Tentara Pakistan menyelamatkan keluarga tersebut dalam operasi 11 Oktober yang menargetkan tawanan mereka dari kelompok Haqqani yang terkait dengan Taliban. Pihak Pakistan pernah menangkap para pejuang Haqqani setelah mereka melintasi perbatasan Afghanistan dengan tawanan mereka. Kementerian luar negeri Pakistan mengatakan operasi itu berdasarkan informasi dari intelijen AS.
Boyle pernah menikah sebentar dengan Zaynab Khadr, kakak perempuan mantan tahanan Teluk Guantanamo Omar Khadr dan putri seorang pemodal senior al-Qaeda yang memiliki kontak dengan Osama bin Laden.

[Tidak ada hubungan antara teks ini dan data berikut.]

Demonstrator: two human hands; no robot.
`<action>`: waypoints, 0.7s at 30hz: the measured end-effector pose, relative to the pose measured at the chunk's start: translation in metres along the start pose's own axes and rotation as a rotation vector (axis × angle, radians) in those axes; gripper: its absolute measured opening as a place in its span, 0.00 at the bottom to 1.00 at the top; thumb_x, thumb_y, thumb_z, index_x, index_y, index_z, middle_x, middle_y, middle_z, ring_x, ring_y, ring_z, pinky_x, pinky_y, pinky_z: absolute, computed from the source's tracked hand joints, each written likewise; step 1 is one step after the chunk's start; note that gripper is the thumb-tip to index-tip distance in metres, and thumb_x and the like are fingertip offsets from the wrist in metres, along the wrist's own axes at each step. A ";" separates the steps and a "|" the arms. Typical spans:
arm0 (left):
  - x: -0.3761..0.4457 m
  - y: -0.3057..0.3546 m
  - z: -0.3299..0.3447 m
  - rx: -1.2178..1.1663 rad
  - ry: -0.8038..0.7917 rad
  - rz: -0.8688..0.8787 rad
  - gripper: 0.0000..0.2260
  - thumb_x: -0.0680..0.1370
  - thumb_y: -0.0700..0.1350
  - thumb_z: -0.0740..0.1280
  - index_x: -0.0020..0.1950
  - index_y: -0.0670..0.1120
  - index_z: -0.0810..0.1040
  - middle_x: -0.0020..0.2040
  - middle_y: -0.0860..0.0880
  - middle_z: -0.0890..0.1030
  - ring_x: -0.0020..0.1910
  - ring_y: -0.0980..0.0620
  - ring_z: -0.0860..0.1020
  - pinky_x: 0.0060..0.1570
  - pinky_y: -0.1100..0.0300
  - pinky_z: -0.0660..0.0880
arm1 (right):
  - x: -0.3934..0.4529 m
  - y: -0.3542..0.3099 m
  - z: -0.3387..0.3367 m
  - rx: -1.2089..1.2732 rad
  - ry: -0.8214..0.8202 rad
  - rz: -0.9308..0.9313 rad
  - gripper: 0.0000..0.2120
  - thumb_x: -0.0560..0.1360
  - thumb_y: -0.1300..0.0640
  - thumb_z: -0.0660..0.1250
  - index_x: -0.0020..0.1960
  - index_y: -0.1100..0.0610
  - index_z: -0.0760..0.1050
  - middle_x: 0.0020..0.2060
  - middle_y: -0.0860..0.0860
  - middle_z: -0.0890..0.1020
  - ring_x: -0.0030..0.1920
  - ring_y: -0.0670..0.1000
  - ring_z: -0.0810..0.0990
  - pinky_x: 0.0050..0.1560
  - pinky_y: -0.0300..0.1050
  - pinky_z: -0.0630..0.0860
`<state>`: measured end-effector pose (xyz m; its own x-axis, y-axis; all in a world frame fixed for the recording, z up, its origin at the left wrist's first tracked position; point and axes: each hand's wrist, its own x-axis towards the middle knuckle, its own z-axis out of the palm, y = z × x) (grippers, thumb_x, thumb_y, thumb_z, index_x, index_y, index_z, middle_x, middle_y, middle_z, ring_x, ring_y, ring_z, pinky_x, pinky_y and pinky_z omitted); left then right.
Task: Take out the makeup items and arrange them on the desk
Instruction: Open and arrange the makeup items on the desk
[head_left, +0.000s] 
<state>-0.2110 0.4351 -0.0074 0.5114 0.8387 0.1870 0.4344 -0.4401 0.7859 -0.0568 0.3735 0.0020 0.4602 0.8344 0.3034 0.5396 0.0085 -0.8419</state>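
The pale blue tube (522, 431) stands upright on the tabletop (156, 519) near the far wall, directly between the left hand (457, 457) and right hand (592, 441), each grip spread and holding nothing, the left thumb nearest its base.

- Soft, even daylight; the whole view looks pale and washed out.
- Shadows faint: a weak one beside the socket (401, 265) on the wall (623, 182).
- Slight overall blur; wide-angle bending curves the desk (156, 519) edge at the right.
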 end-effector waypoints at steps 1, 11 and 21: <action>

Omar Khadr, kelahiran Kanada, berusia 15 tahun ketika dia ditangkap oleh pasukan AS setelah baku tembak dan dibawa ke pusat penahanan AS di Teluk Guantanamo. Para pejabat meremehkan hubungan apa pun antara latar belakang itu dan penangkapan Boyle, dan salah satu pejabat menggambarkannya sebagai “kebetulan yang mengerikan” pada tahun 2014.
Boyle dan keluarganya bertemu dengan Perdana Menteri Kanada Justin Trudeau di kantor pemimpin tersebut bulan lalu.
___
Penulis Associated Press Tracey Lindeman melaporkan kisah ini di Ottawa dan penulis AP Rob Gillies melaporkan dari Toronto.